What is needed>
From the first line to the last, set down the material exactly, leaving out its pictures.

Data provided>

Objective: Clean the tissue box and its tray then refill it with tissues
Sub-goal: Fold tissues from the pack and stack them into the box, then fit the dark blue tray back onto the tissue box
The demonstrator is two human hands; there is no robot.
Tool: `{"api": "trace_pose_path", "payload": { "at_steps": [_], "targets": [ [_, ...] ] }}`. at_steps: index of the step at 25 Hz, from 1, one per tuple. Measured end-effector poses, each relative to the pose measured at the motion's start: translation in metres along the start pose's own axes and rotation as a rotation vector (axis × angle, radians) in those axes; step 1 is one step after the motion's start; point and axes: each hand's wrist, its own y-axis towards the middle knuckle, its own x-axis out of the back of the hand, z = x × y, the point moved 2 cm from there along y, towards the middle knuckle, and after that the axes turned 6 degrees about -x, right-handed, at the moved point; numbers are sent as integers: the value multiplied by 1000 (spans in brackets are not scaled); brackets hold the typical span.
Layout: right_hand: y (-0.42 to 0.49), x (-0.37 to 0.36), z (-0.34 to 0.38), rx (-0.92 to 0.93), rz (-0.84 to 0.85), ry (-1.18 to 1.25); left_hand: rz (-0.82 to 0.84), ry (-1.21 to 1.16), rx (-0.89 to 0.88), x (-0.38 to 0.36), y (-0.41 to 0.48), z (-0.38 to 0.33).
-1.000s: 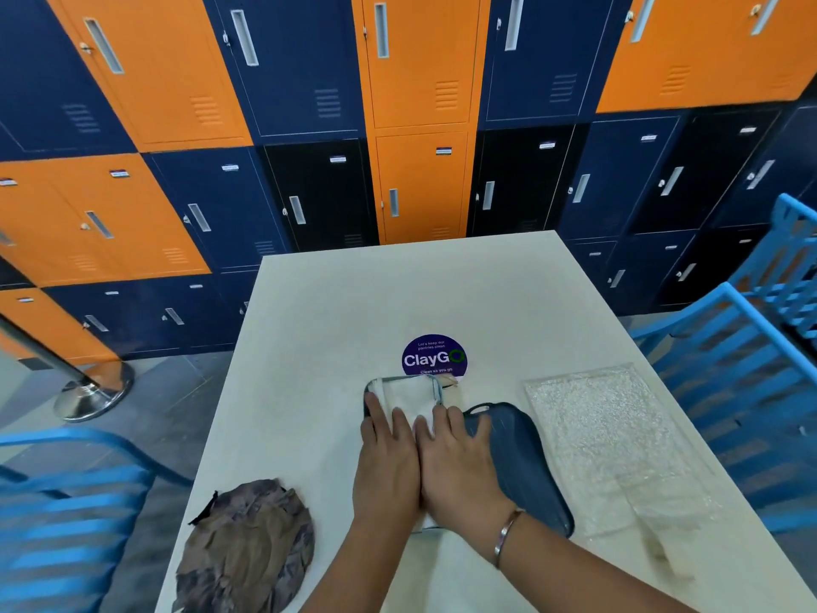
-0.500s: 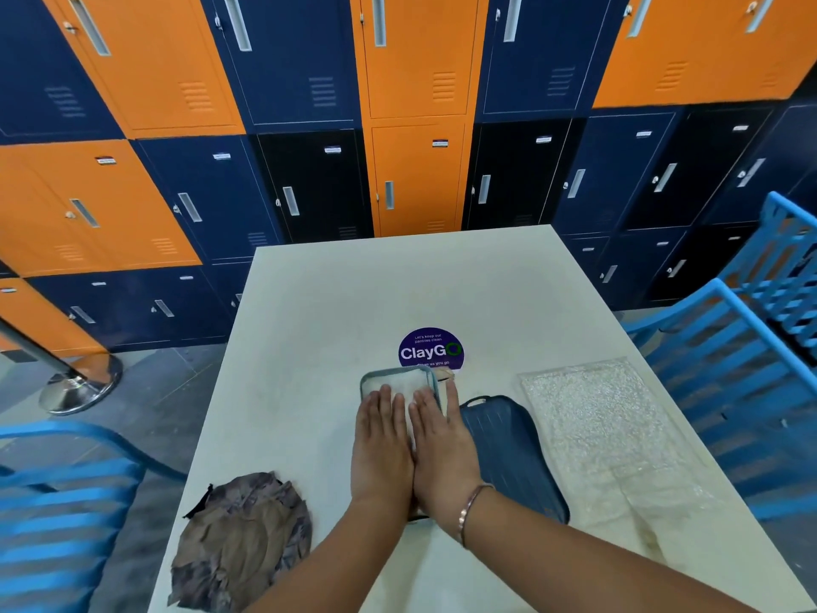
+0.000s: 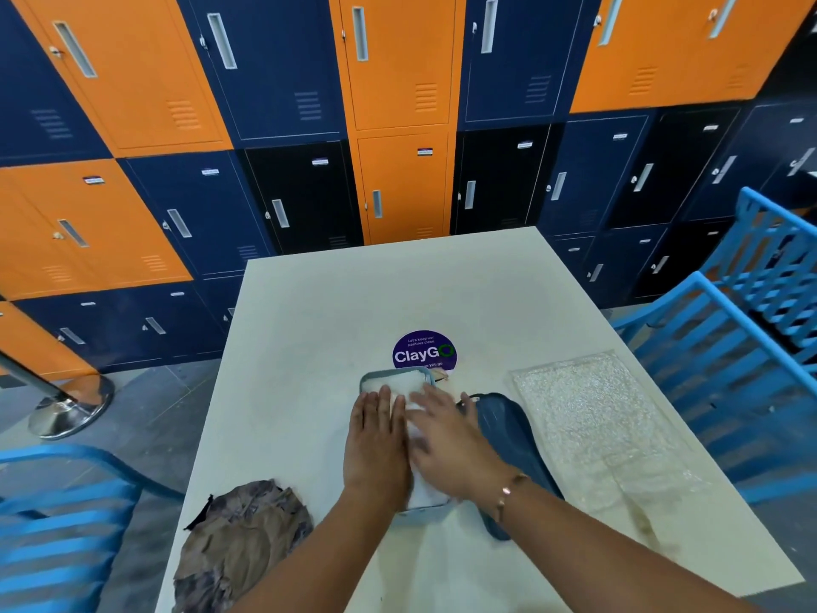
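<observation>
**Refilling stage, head view.** The left hand [image 3: 376, 440] and right hand [image 3: 446, 440] are lying side by side, palms down, on the white tissues [image 3: 395, 384] filling the pale blue tissue box [image 3: 424, 511]. The box is sitting on the white table [image 3: 353, 303], at the near edge of a round purple sticker [image 3: 424, 352]. The left fingers are lying straight and close together. The right fingers are extending straight and slightly spread, though they are blurred. A dark blue ribbed piece [image 3: 508, 435] is resting just right of the box, partly under the right wrist. A clear plastic wrapper [image 3: 588, 418] is lying farther right. A crumpled brown cloth [image 3: 243, 537] is lying near the left front edge.
</observation>
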Motion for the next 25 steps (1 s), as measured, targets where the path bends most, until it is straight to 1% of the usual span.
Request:
{"api": "trace_pose_path", "payload": {
  "at_steps": [1,2,3,4,5,6,7,9,11,14,15,16,18,20,22,23,25],
  "targets": [
    [-11,5,-18,-48,-239,213,-23,-21,-8,-1,0,2],
    [-23,7,-40,-143,-458,337,-59,-43,-19,-2,0,3],
    [-34,8,-62,-280,-572,370,-103,-76,-27,0,1,4],
    [-42,8,-81,-429,-562,317,-167,-133,-49,2,4,3],
    [-44,8,-97,-544,-467,212,-225,-210,-57,7,5,1],
    [-43,8,-110,-613,-353,107,-239,-296,-48,9,7,-2],
    [-39,7,-119,-637,-258,50,-244,-359,-64,9,9,-6],
    [-27,4,-127,-645,-128,58,-229,-394,-99,-1,10,-15],
    [-16,-3,-128,-641,-52,96,-223,-421,-113,-18,13,-21],
    [-9,-5,-124,-627,35,87,-104,-442,-120,-20,15,-21],
    [-9,-1,-122,-622,44,108,-100,-417,-114,-16,16,-19],
    [-9,8,-118,-619,42,153,-59,-414,-111,-14,17,-17],
    [-9,28,-110,-595,19,247,-55,-447,-107,-6,18,-14],
    [-10,56,-98,-580,-41,329,-103,-604,-97,8,12,-7],
    [-13,89,-87,-570,-147,368,-219,-877,-42,25,4,3],
    [-15,104,-81,-560,-222,364,-287,-1030,24,35,-2,10],
    [-19,130,-68,-527,-428,344,-418,-1371,204,56,-8,24]
  ]
}}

Worked solution>
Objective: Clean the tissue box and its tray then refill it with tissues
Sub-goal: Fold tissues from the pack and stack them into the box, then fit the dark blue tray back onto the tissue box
The demonstrator is two human hands; there is no robot.
Tool: `{"api": "trace_pose_path", "payload": { "at_steps": [_], "targets": [ [_, ...] ] }}`. at_steps: index of the step at 25 Hz, from 1, one per tuple. Measured end-effector poses, each relative to the pose measured at the motion's start: translation in metres along the start pose's own axes and rotation as a rotation vector (axis × angle, radians) in those axes; step 1 is one step after the motion's start; point and axes: each hand's wrist, its own y-axis towards the middle knuckle, its own x-axis out of the back of the hand, z = x × y, the point moved 2 cm from there along y, towards the middle knuckle, and after that the axes turned 6 degrees about -x, right-handed, at the moved point; numbers are sent as integers: the value multiplied by 1000 (spans in brackets are not scaled); brackets hold the typical span.
Layout: right_hand: y (-0.42 to 0.49), x (-0.37 to 0.36), z (-0.34 to 0.38), rx (-0.92 to 0.93), rz (-0.84 to 0.85), ry (-1.18 to 1.25); left_hand: rz (-0.82 to 0.84), ry (-1.21 to 1.16), rx (-0.89 to 0.88), x (-0.38 to 0.36), y (-0.41 to 0.48), z (-0.38 to 0.33).
-1.000s: 
-0.500s: 
+0.000s: 
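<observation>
**Refilling stage, head view.** The left hand [image 3: 376, 440] and right hand [image 3: 446, 440] are lying side by side, palms down, on the white tissues [image 3: 395, 384] filling the pale blue tissue box [image 3: 424, 511]. The box is sitting on the white table [image 3: 353, 303], at the near edge of a round purple sticker [image 3: 424, 352]. The left fingers are lying straight and close together. The right fingers are extending straight and slightly spread, though they are blurred. A dark blue ribbed piece [image 3: 508, 435] is resting just right of the box, partly under the right wrist. A clear plastic wrapper [image 3: 588, 418] is lying farther right. A crumpled brown cloth [image 3: 243, 537] is lying near the left front edge.
</observation>
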Motion for the next 25 steps (1 s), as measured, targets where the path bends most, until it is straight to 1% of the usual span.
Request:
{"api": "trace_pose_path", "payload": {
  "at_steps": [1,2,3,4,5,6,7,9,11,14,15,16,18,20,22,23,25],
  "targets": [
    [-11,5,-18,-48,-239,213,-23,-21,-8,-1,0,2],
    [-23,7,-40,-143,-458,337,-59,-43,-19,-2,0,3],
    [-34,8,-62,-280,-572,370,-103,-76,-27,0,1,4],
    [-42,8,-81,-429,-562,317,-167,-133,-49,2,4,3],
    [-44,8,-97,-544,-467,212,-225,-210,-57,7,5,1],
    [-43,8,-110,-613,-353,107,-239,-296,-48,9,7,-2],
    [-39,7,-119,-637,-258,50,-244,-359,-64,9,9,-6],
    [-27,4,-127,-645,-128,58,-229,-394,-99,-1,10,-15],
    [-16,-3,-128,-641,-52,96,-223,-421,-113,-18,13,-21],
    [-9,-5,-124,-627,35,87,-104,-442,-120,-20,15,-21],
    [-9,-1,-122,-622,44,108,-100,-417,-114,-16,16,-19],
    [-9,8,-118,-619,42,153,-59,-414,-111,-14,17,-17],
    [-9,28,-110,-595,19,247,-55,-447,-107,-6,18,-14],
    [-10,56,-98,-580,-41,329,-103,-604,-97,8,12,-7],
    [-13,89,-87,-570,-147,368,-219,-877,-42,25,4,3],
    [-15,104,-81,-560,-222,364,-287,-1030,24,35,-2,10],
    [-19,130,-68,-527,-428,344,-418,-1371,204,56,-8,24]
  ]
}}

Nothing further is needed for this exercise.